== PROBLEM REQUIREMENTS ==
Tell how many lines below include the word "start". Only the number should appear.

::: COLLECTED DATA

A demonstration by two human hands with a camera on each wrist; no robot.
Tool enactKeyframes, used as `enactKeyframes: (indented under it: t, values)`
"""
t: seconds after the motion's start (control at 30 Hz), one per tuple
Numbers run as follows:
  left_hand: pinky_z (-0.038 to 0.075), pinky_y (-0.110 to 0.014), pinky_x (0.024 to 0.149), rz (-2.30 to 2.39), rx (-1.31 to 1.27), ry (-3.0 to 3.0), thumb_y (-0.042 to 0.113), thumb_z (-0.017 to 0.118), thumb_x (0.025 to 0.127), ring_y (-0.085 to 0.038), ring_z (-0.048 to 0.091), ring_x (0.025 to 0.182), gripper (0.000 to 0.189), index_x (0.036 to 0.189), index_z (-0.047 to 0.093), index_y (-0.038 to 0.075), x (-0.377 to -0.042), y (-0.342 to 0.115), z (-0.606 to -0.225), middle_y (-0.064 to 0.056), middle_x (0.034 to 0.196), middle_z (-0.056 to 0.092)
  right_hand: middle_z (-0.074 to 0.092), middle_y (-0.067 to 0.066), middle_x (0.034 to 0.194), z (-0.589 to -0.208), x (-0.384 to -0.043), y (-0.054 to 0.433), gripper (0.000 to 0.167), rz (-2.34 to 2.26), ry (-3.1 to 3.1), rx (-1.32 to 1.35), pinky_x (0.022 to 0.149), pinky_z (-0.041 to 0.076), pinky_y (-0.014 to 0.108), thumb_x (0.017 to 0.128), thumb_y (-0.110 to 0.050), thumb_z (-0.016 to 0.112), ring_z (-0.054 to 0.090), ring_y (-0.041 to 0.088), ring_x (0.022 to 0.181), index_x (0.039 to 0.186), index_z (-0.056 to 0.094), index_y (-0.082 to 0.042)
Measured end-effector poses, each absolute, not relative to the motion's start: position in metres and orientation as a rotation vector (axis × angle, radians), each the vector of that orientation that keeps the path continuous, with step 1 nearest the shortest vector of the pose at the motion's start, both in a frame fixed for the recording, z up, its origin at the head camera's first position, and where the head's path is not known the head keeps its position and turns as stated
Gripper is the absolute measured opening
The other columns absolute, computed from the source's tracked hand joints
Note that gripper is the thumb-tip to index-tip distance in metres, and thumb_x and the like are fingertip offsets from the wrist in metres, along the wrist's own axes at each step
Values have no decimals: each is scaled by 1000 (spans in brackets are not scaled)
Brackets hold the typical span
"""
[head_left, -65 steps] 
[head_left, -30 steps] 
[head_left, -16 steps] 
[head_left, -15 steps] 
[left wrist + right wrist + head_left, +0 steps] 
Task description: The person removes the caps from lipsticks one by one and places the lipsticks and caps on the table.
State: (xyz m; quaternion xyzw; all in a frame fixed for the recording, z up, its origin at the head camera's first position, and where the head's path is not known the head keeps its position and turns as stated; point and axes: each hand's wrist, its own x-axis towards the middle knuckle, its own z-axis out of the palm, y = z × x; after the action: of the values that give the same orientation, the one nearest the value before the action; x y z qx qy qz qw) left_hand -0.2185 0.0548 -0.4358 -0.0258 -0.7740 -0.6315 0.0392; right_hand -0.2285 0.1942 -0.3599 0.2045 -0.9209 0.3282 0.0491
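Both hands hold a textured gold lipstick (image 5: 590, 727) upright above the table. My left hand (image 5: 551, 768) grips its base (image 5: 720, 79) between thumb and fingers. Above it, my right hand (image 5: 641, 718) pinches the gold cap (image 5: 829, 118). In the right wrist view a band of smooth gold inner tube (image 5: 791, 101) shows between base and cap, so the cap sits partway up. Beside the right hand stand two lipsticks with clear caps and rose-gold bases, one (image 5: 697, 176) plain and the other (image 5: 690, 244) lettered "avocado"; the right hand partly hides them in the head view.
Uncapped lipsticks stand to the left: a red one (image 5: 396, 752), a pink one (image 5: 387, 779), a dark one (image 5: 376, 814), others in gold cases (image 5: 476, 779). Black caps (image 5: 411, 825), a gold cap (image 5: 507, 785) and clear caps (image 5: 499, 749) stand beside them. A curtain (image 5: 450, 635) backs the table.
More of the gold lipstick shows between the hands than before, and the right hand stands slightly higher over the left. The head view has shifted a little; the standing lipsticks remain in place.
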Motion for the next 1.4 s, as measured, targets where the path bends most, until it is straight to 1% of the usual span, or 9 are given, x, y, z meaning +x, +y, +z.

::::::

== EXERCISE RESPONSE ==
2